WORK TO BE COMPLETED =
Somewhere below is a line with "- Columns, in" and, later, a line with "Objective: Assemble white"; repeat those two lines and all the lines between them, exactly as they are.

SUPPLIED INFORMATION =
——

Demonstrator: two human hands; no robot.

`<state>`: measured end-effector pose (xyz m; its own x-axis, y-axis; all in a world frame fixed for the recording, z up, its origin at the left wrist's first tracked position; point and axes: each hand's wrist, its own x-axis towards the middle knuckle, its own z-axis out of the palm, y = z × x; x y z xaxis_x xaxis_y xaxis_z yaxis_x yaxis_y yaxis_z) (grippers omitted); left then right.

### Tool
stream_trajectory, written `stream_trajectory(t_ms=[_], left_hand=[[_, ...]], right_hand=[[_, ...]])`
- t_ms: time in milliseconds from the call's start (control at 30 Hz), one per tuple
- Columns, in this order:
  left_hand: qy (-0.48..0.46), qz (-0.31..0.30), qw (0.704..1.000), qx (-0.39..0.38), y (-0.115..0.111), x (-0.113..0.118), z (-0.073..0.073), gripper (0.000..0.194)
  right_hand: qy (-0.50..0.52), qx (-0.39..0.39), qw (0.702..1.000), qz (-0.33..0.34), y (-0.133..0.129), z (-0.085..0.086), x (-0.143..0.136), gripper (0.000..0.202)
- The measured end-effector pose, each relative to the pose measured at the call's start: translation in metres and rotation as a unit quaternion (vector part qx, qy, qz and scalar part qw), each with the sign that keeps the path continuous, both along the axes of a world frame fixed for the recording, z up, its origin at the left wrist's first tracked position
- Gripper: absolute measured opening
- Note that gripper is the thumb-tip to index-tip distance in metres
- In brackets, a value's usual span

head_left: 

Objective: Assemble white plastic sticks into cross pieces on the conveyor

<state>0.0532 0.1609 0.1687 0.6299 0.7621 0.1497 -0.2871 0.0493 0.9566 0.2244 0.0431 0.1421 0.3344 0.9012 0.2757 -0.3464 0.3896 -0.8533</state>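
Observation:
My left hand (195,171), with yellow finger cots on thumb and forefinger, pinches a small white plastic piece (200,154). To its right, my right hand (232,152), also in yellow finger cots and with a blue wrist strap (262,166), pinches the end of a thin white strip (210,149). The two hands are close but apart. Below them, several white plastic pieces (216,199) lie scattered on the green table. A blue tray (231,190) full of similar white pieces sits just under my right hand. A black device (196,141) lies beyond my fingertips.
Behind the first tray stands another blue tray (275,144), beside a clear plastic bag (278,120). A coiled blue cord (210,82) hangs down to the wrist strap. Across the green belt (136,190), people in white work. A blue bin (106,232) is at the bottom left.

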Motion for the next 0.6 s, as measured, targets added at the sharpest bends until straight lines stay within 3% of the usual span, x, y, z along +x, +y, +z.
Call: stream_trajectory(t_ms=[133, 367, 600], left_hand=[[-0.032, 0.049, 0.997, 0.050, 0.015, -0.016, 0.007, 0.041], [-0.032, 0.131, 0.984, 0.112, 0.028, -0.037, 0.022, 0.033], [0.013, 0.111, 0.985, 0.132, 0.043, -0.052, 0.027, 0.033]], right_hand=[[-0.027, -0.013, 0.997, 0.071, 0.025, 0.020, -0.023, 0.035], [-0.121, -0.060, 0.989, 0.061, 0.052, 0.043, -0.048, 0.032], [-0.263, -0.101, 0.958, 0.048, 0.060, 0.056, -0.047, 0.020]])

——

ANSWER BELOW =
- Columns, in this order:
  left_hand: qy (-0.48..0.46), qz (-0.31..0.30), qw (0.704..1.000), qx (-0.39..0.38), y (-0.115..0.111), x (-0.113..0.118), z (-0.073..0.073), gripper (0.000..0.194)
  right_hand: qy (-0.50..0.52), qx (-0.39..0.39), qw (0.702..1.000), qz (-0.33..0.34), y (-0.133..0.129), z (-0.085..0.086), x (-0.143..0.136), gripper (0.000..0.202)
- The measured end-effector pose, each relative to the pose measured at the call's start: translation in metres and rotation as a unit quaternion (vector part qx, qy, qz and scalar part qw), each with the sign that keeps the path continuous, both along the axes of a world frame fixed for the recording, z up, its origin at the left wrist's first tracked position
- Gripper: absolute measured opening
- Note that gripper is the thumb-tip to index-tip distance in metres
- In brackets, a value's usual span

head_left: 

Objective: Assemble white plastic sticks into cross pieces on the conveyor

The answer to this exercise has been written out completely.